Solve $73x-137y=0$, $x,y\in\mathbb{Z}.$

Question

I want to show that the diophantine equation does only have the trivial solution $x=y=0$. Since $\text{gcd}(73,-137)=1|0$ this is solveable. So

\begin{align} 137&= 1\cdot73+64\\ 73 &= 1\cdot64+9\\ 64 &= 9\cdot7+1\\ 7 &= 1\cdot7+0 \end{align}

So,

\begin{align} 0&=7-7\cdot1=7-7(64-9\cdot7)=7-7\cdot64+49\cdot9=7-7(137-73)+49(73-64)\\ &=7-56\cdot137+105\cdot73. \end{align}

But this is not in the correct form, the $7$ at the start bothers me and I cant get rid of it without ruining my $137$ or $73$.

How can I fix this?

Answer 1

The equation can be written $73x=137y$. This means that this number is a common multiple of $x$ and $y$, so it is a multiple of their lowest common multiple, which is $73\cdot137$, because $\gcd(73,137)=1$.

Thus there exists $n$ with $73\cdot137n=73x=137y$. Thus $x=137n$, $y=73n$. Conversely, any pair of numbers of this form is a solution.

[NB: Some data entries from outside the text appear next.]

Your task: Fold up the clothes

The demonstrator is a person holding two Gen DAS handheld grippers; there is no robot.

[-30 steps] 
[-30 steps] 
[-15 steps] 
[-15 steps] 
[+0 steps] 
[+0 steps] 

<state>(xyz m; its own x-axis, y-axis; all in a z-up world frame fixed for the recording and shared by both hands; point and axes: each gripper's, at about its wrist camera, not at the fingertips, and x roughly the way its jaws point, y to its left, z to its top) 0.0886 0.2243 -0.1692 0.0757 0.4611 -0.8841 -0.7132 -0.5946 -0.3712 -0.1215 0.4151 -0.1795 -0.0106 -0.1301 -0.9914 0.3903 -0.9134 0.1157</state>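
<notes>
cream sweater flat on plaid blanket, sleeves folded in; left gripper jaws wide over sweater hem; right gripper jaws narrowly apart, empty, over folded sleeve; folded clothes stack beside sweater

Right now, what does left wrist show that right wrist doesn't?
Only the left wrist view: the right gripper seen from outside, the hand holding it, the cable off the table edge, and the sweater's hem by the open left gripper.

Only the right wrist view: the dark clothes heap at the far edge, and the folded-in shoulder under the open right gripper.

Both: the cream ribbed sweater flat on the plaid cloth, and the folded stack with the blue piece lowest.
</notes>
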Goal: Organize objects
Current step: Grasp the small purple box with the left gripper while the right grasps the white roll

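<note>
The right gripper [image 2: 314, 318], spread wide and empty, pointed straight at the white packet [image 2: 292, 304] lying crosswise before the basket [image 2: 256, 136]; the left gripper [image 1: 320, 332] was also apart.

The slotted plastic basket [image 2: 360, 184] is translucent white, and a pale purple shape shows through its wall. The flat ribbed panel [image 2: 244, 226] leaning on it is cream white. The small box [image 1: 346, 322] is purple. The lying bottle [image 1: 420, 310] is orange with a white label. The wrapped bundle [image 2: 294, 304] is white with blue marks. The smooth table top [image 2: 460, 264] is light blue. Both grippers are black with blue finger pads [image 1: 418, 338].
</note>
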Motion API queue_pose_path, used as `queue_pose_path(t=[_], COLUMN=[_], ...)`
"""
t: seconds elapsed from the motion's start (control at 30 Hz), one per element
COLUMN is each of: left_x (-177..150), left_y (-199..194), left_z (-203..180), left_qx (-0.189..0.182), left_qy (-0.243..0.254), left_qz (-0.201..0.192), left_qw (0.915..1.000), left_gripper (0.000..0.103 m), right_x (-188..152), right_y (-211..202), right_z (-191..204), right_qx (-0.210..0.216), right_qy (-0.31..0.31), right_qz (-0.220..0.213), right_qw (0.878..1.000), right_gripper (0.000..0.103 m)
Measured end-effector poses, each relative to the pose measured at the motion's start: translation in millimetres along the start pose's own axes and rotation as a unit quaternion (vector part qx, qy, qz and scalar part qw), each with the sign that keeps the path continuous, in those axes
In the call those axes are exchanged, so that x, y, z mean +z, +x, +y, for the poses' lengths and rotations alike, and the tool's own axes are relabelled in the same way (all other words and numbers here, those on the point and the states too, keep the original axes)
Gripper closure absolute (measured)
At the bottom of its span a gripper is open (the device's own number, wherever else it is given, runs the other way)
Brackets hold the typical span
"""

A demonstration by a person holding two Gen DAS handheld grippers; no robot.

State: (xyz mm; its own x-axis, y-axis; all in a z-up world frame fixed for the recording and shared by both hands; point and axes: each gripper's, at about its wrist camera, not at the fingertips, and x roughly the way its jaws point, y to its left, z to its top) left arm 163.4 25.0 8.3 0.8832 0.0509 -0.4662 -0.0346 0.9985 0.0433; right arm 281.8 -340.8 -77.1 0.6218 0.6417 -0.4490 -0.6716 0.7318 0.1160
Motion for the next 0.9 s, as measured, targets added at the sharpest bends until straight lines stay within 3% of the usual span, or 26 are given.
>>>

When you apply the reverse Euclidean algorithm, you don't start from the line with the zero remainder, but from the line with the least nonzero remainder: \begin{align} 1&=64-9\cdot7\\ &=64-(73-64)\cdot7=73(-7)+64\cdot8\\ &=73(-7)+(137-73)\cdot8\\ &=137\cdot8-73\cdot15 \end{align}

Answer 2

Your method is slightly off. I know what you're attempting, so I'll show the correct method.

Your $gcd=1$. So we take:

$$1=64-(7\cdot 9)$$ $$=64-7(73-64)=8\cdot 64 -7\cdot 73$$ $$=8(137-73)-7\cdot 73=8\cdot137-15\cdot73$$

There's your first solution.

The rest are given by:

$$(8+73k)\cdot 137 -(15+137k)\cdot 73$$ as this ensures equality is kept.